In theory, the GateKeeper Chrome extension will capture and authenticate TOTP 2-Factor Authentication QR codes, removing the need for an app such as Google Authenticator.
But since GateKeeper doesn’t save passwords when you first sign-up for a service, there is no entry to attach the TOTP code to. There might be workarounds for this, but we found the whole thing rather frustrating.
Fortunately, the GateKeeper password manager is not central to the GateKeeper product and can be easily ignored in favor of much better password managers (many of which are free, so there’s no real loss here).
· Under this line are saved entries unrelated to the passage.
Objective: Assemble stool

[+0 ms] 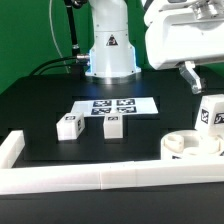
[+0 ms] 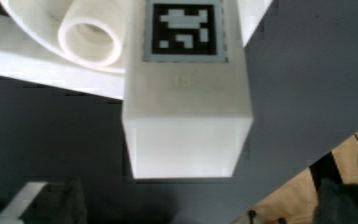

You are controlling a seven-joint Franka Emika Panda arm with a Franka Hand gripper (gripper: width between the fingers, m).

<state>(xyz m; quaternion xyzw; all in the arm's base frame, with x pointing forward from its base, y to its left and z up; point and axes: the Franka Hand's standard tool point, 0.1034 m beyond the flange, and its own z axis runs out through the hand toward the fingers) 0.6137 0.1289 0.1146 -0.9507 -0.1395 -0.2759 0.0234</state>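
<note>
The round white stool seat [image 1: 185, 147] lies at the exterior view's right, just behind the front rail. One white leg [image 1: 210, 112] with a black-and-white tag stands upright on it. In the wrist view that leg [image 2: 190, 115] fills the middle, with the seat [image 2: 34, 45] and a round socket [image 2: 91, 40] beside it. My gripper [image 1: 203, 82] hangs just above the leg. Its dark fingers [image 2: 34, 205] stand wide apart at either side, open and clear of the leg. Two more tagged legs [image 1: 68, 126] [image 1: 112, 125] lie loose on the black table.
The marker board [image 1: 116, 104] lies flat in front of the robot base [image 1: 108, 50]. A long white border rail [image 1: 100, 180] runs along the table's front and turns up the exterior view's left side [image 1: 12, 148].
</note>
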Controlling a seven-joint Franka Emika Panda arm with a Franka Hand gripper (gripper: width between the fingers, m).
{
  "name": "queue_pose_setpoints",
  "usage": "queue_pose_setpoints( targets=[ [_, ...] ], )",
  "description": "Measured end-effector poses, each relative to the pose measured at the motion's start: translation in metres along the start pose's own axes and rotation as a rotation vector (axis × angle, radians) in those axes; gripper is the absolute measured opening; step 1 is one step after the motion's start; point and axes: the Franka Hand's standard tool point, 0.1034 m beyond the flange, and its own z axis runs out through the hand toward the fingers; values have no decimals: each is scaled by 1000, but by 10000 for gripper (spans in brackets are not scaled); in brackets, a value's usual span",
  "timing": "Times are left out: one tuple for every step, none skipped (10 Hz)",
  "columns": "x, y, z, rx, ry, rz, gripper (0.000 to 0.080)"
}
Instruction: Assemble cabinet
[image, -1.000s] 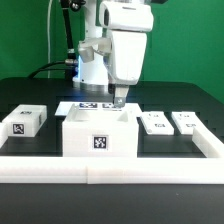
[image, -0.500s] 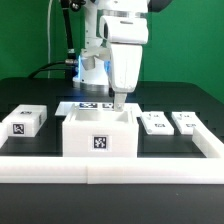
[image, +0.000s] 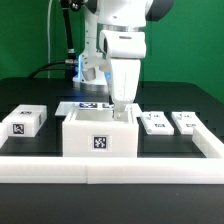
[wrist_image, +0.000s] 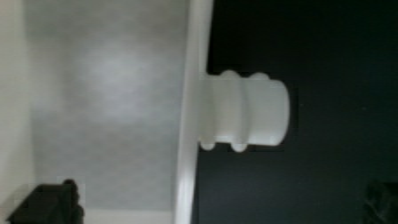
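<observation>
The cabinet's large white open box (image: 98, 134) stands in the middle of the table with a square tag on its front. My gripper (image: 122, 110) hangs over the box's wall on the exterior view's right, fingertips at the rim. In the wrist view the gripper (wrist_image: 214, 205) is open and holds nothing. One dark finger (wrist_image: 48, 203) is over the box's inside and the other is over the black table, so they straddle the white wall (wrist_image: 192, 60). A ribbed white knob (wrist_image: 249, 110) sticks out from that wall.
A small tagged white block (image: 27, 121) lies at the exterior view's left. Two flat tagged white pieces (image: 155, 123) (image: 186, 121) lie at the right. The marker board (image: 88, 106) lies behind the box. A white border rail (image: 110, 164) runs along the front.
The arm has shifted slightly toward the exterior view's right and come lower, bringing the fingertips down to the box's right wall. The parts on the table have not moved.
</observation>
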Motion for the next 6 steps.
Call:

There is a lot to like here. The magic of watching your PC unlock as you walk towards it is tangible, although contactless unlocking is not really recommended in any environment where there is a risk that the physical token may be stolen.
GateKeeper is probably therefore most useful as a 2FA system, placing it in competition with the likes of YubiKey. As such, it has some distinct advantages. Contactless 2FA authentication is undoubtedly easier and quicker than having to plug in a USB device and is also likely to save considerable wear and tear on your PC’s USB ports.
Although this may change, the current lack of support for macOS Catalina (let alone Linux) is likely to be a sticking point for many. But if you (or your company) are heavily Windows-focused, then GateKeeper provides a very convenient way to improve login security.
The system, therefore, provides 2-factor authentication for logging into a PC if used in conjunction with a PIN number, or automatic touchless login if used on its own. The latter option is definitely less secure, but is pretty neat all the same. Overall, it's a handy device that offers faster, and more effective security as a 2FA tool.